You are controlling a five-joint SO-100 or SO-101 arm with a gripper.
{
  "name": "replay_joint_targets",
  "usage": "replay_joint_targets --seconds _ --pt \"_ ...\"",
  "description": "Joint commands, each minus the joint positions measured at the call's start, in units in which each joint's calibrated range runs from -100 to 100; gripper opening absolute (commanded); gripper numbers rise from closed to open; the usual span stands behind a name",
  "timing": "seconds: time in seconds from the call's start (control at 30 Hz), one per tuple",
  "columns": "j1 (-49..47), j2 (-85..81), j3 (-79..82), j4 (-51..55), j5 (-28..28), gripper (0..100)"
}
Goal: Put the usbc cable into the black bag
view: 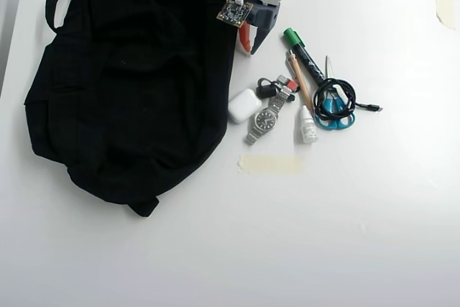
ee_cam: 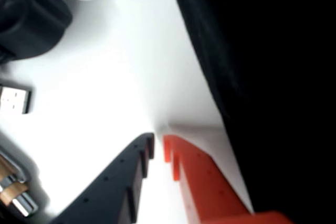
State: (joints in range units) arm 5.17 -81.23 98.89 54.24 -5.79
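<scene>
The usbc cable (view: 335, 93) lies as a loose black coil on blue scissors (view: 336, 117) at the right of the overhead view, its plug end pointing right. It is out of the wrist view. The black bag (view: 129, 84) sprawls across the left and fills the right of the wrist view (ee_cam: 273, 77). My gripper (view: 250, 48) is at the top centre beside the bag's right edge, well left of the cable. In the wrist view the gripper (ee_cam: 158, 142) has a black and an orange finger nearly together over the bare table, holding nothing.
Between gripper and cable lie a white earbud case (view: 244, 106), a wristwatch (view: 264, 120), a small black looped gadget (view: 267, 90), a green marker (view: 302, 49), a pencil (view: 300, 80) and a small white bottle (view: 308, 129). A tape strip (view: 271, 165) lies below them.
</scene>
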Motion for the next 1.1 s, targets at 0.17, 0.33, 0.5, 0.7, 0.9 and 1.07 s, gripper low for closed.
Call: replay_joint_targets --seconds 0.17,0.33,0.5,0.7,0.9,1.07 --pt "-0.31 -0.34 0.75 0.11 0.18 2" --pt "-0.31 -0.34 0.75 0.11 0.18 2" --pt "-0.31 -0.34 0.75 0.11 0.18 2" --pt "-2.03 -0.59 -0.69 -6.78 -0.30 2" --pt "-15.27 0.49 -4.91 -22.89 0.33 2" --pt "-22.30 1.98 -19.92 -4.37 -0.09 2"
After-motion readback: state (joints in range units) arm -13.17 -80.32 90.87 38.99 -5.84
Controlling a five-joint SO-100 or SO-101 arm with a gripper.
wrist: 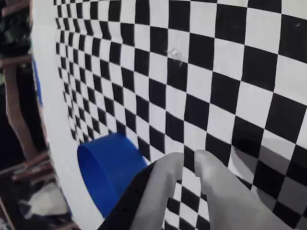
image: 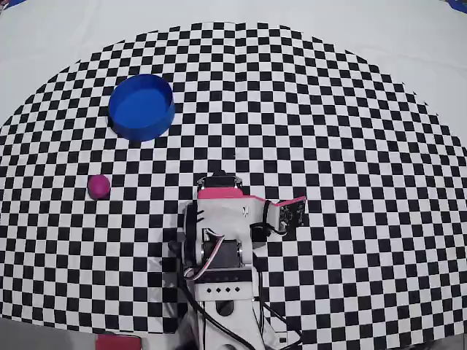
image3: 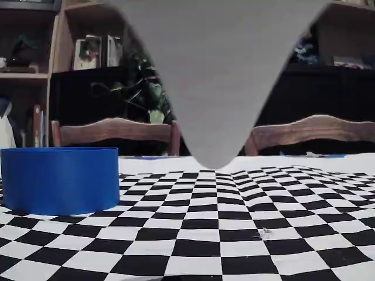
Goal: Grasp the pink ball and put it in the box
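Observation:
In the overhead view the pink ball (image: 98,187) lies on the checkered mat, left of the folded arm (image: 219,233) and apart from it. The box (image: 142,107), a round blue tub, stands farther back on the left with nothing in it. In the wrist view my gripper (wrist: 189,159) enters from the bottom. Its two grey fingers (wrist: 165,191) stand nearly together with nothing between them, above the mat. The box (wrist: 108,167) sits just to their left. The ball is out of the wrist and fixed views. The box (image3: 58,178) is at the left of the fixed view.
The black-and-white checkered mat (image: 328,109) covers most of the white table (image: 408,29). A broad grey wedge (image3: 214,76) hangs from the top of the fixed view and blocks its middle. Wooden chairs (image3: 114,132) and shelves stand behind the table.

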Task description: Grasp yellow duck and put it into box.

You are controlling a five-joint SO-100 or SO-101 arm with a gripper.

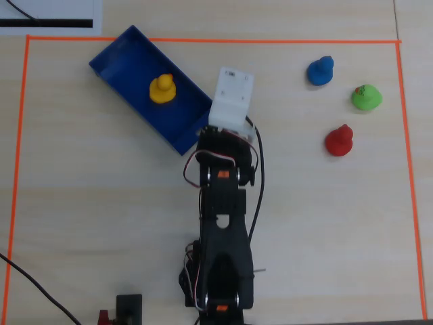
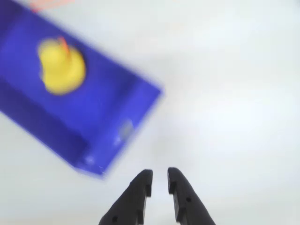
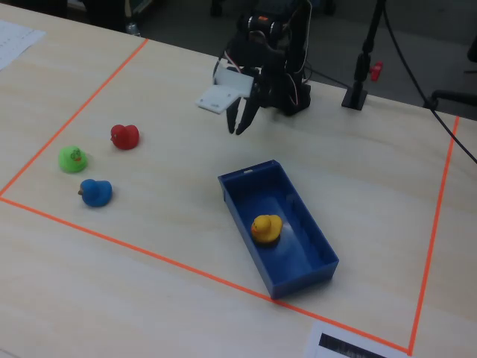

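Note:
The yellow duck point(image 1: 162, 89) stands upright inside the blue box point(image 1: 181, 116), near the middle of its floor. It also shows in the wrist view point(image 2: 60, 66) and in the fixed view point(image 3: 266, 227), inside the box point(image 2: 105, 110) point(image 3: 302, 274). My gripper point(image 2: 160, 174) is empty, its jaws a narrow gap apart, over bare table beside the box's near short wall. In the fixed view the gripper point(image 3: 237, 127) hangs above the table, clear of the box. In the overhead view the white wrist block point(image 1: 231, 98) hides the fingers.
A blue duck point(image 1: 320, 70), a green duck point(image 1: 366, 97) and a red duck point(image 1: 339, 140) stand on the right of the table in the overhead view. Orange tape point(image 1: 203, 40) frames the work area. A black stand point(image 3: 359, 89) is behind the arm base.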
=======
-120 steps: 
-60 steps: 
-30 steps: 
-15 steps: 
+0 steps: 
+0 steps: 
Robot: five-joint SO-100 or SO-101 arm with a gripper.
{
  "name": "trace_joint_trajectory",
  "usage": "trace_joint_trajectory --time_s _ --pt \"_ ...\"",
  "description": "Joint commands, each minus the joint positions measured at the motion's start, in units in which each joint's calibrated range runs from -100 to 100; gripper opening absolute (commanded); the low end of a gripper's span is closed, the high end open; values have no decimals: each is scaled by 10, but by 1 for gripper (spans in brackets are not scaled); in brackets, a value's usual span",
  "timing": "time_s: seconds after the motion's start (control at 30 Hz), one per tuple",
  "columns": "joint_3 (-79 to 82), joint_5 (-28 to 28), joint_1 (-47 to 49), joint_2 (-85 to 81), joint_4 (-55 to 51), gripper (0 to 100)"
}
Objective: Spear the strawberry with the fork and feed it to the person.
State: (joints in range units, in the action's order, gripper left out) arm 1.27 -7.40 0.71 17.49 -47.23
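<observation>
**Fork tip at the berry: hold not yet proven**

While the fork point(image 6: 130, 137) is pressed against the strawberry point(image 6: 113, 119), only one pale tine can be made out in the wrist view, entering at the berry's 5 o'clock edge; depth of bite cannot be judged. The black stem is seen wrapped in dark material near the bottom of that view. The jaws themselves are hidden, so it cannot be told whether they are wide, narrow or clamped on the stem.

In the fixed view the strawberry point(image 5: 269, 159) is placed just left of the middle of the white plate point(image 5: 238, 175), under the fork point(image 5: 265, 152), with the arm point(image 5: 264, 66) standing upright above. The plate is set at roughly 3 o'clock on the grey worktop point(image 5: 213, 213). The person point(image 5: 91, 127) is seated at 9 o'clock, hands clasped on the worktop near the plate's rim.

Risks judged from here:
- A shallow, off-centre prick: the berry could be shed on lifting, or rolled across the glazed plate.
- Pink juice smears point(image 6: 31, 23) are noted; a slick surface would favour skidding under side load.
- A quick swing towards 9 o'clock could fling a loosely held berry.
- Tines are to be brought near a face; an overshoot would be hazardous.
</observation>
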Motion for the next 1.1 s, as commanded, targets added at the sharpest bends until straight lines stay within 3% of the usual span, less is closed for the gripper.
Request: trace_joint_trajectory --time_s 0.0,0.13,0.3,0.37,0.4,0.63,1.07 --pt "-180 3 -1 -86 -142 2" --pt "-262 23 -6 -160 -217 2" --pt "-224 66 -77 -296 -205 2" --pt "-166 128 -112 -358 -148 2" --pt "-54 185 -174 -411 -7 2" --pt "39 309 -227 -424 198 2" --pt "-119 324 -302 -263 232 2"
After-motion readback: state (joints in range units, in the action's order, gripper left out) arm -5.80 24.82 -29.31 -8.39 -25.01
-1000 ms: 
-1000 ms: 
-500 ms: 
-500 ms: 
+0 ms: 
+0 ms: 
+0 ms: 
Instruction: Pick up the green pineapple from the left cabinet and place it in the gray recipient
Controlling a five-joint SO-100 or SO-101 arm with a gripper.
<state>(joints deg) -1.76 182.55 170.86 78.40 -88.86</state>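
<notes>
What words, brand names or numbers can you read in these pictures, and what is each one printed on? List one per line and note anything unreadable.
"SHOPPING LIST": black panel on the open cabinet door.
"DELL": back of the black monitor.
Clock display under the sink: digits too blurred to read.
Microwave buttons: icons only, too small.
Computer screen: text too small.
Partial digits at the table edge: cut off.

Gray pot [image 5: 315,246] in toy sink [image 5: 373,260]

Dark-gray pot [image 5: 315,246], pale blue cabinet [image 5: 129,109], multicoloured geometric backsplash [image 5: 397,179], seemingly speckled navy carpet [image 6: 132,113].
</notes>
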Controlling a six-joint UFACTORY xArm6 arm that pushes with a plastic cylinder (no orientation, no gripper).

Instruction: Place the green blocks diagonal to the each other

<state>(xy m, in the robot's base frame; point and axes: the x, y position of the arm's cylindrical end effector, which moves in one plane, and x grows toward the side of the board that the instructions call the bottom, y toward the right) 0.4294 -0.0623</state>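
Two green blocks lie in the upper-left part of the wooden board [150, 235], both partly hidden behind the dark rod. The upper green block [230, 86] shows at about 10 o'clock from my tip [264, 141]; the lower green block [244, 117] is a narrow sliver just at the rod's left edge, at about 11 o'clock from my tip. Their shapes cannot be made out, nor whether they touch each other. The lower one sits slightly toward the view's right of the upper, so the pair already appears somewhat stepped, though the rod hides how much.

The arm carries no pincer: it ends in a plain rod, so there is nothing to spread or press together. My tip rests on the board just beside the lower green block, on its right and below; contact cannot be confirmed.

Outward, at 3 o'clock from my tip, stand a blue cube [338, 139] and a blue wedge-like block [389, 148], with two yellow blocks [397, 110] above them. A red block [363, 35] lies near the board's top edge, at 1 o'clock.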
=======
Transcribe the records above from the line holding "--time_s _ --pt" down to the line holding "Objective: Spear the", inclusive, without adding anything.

- **EXERCISE OUTPUT**:
  "usage": "trace_joint_trajectory --time_s _ --pt \"_ ...\"",
  "description": "Joint commands, each minus the joint positions measured at the motion's start, in units in which each joint's calibrated range runs from -100 to 100; gripper opening absolute (commanded); the low end of a gripper's span is closed, the high end open; values have no decimals: each is scaled by 10, but by 1 for gripper (spans in brackets are not scaled); in brackets, a value's usual span",
  "timing": "time_s: seconds after the motion's start (control at 30 Hz), one per tuple",
  "columns": "joint_3 (-79 to 82), joint_5 (-28 to 28), joint_1 (-47 to 49), joint_2 (-85 to 81), joint_4 (-55 to 51), gripper (0 to 100)"
}
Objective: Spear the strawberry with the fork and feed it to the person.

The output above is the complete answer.